ABOUT THIS EXERCISE
Please return the lines of the data below, word for word, from the first line through the line containing "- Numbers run".

★ ★ ★ ★ ★

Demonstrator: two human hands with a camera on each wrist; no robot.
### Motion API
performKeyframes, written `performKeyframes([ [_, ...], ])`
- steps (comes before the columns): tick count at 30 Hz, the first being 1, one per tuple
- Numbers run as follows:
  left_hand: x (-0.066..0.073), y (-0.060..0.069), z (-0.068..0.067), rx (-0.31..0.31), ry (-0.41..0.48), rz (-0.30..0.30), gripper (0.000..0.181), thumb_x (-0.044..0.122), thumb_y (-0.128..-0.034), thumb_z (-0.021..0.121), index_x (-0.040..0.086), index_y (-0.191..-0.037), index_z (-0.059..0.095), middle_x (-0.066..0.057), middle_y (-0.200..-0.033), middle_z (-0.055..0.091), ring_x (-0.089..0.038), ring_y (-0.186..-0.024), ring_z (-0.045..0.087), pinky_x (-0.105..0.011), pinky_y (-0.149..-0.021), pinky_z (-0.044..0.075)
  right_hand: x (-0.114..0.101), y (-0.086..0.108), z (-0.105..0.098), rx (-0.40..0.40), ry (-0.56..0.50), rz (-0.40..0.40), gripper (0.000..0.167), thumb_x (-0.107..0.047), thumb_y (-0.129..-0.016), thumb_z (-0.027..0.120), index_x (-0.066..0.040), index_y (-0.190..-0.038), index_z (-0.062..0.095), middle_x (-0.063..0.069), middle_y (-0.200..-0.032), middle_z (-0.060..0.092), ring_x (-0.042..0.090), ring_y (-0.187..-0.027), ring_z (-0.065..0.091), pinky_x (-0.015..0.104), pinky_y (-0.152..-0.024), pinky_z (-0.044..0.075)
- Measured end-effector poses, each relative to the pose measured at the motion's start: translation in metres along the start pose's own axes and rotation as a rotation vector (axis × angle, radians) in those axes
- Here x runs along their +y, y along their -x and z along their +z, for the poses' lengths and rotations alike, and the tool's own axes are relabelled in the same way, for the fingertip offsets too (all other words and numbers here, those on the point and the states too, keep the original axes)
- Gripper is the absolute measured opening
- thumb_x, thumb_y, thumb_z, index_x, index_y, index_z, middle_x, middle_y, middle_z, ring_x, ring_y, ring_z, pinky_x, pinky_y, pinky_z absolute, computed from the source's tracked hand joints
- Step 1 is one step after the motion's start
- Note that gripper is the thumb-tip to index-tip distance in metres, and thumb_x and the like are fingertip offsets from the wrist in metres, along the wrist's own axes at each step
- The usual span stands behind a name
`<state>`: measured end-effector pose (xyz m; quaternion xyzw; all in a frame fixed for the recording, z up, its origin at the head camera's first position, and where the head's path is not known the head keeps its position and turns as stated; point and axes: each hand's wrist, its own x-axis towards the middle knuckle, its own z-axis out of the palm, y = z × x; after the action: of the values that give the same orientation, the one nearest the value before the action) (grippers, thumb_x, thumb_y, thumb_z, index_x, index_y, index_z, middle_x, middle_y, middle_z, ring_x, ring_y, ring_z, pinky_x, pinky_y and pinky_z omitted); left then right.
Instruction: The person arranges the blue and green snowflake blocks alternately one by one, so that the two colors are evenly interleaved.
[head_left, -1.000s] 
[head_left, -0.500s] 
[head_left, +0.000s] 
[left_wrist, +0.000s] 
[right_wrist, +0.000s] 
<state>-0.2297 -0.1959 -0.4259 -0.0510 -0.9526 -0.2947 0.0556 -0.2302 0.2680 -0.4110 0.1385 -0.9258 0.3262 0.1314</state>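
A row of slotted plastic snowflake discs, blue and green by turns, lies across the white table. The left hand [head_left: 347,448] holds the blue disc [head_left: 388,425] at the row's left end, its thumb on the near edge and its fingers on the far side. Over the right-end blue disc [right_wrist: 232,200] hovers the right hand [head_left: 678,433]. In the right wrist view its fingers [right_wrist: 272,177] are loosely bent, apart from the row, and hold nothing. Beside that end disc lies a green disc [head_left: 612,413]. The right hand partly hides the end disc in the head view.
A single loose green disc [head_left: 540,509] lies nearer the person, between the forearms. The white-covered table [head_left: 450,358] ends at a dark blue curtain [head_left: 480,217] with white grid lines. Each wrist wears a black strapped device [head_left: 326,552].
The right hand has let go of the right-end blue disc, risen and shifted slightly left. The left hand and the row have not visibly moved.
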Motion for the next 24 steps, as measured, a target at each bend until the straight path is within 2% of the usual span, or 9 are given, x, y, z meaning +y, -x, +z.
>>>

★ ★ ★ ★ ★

ANSWER BOX
Demonstrator: two human hands with a camera on each wrist; no robot.
### Motion API
performKeyframes, written `performKeyframes([ [_, ...], ])`
- steps (comes before the columns): tick count at 30 Hz, the first being 1, one per tuple
- Numbers run as follows:

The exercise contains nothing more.